In 1997 Leo Egghe (L Egghe) wrote an article on the "Fractal And Informetric Aspects Of Hypertext Systems".

In the paper he defines the Fractal dimension of a HyperText based on the number of (internal) links it includes:

- let
`n`

denote the total number of pages, and `m`

the average number of "HLs" (hypertext links) per page- I'm pretty sure that that count should be only
- count only explicit Wiki Name references, not automatic BackLinks.
- unique cases of a link on a given page (so if a
`Page A`

has 3 separate links to`Page B`

in it (which happens in a wiki when you use the same Wiki Name multiple times in a page), then it should only count as 1 for that page) - links to pages that actually already exist (vs the Wiki case of a link to create-a-page-with-that-name)

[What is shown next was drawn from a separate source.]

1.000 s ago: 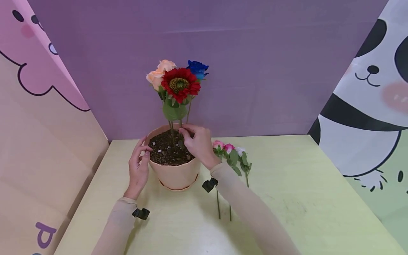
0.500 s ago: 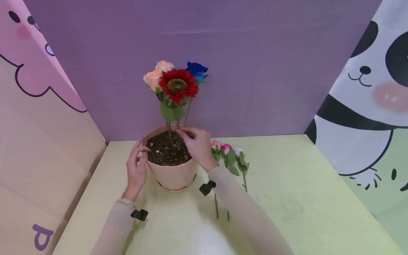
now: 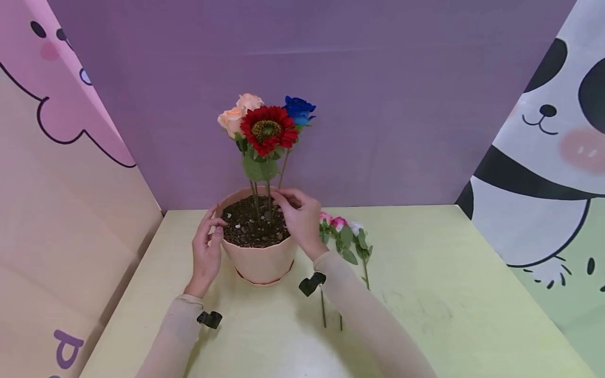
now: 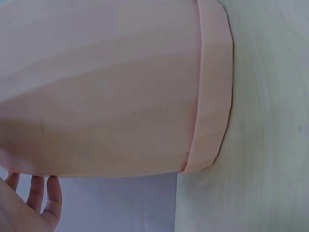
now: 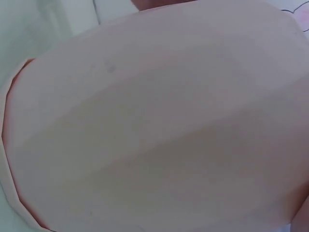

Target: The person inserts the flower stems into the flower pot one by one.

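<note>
A peach-coloured flowerpot (image 3: pixel 259 262) filled with dark soil (image 3: pixel 246 231) stands on a matching saucer. Upright in the soil are a red sunflower (image 3: pixel 267 130), peach roses (image 3: pixel 240 114) and a blue rose (image 3: pixel 300 110). My right hand (image 3: pixel 303 220) is over the pot's right rim, its thumb and fingertips just right of the sunflower's stem (image 3: pixel 269 205), which shows uncovered beside them. My left hand (image 3: pixel 206 252) rests against the pot's left rim with loosely bent fingers. In the left wrist view, its fingers (image 4: pixel 53 195) touch the pot's side. The right wrist view shows mostly pot wall.
Several loose flowers lie on the table (image 3: pixel 425 273) right of the pot: a pink one, a magenta-and-white one (image 3: pixel 338 223) and a white one (image 3: pixel 355 227). My right forearm partly covers their stems. A purple backdrop (image 3: pixel 378 105) rises behind the table.
My right fingertips have come slightly right, off the sunflower's stem that they pinched before. The left hand keeps its place at the rim. The head view has shifted a little.
</note>
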Action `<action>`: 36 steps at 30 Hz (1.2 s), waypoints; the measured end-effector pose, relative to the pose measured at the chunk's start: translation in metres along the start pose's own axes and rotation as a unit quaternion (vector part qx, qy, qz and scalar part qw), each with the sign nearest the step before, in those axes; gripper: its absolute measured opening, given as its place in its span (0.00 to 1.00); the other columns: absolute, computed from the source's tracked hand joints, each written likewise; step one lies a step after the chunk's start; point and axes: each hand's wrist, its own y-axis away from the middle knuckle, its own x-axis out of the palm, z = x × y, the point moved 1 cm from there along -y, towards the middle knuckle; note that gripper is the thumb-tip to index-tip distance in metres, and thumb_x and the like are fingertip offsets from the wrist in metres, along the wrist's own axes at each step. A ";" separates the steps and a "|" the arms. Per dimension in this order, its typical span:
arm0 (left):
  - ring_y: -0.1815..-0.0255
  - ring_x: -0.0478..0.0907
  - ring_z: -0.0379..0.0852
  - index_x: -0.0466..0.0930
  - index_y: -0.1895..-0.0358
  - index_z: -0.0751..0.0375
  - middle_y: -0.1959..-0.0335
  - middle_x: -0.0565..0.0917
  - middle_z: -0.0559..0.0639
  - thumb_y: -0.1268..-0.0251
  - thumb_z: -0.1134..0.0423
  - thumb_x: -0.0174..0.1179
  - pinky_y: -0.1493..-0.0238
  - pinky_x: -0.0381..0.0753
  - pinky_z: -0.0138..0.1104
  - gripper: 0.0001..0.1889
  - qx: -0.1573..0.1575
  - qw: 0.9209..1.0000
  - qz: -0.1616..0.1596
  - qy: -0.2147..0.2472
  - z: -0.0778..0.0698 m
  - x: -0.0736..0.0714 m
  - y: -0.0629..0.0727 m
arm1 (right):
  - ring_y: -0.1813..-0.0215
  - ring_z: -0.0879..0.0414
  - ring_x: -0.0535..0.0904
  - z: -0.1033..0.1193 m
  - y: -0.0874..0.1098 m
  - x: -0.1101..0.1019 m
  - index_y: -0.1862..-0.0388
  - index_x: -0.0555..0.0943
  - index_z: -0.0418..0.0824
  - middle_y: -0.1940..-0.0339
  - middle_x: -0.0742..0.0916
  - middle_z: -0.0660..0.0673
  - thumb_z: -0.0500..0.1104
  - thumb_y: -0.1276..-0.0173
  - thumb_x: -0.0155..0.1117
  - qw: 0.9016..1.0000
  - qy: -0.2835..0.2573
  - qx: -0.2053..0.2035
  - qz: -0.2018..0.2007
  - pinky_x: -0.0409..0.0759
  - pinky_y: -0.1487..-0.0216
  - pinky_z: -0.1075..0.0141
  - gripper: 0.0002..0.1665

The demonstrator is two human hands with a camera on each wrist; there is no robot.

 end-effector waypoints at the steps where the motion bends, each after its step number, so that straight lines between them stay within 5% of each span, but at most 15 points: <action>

- I'm pretty sure that that count should be only
- the fractal dimension
`D = ln(n) / [ln(n) + ln((1+m) / m)]`

- Python:
`fractal_dimension = log(num_pages)/(log(num_pages) + log((1 + avg_frontlinks) / avg_frontlinks))`

- Python:

I should really work on writing some code to calculate this for various spaces... (I'm kinda surprised this hasn't been done for Wikipedia already)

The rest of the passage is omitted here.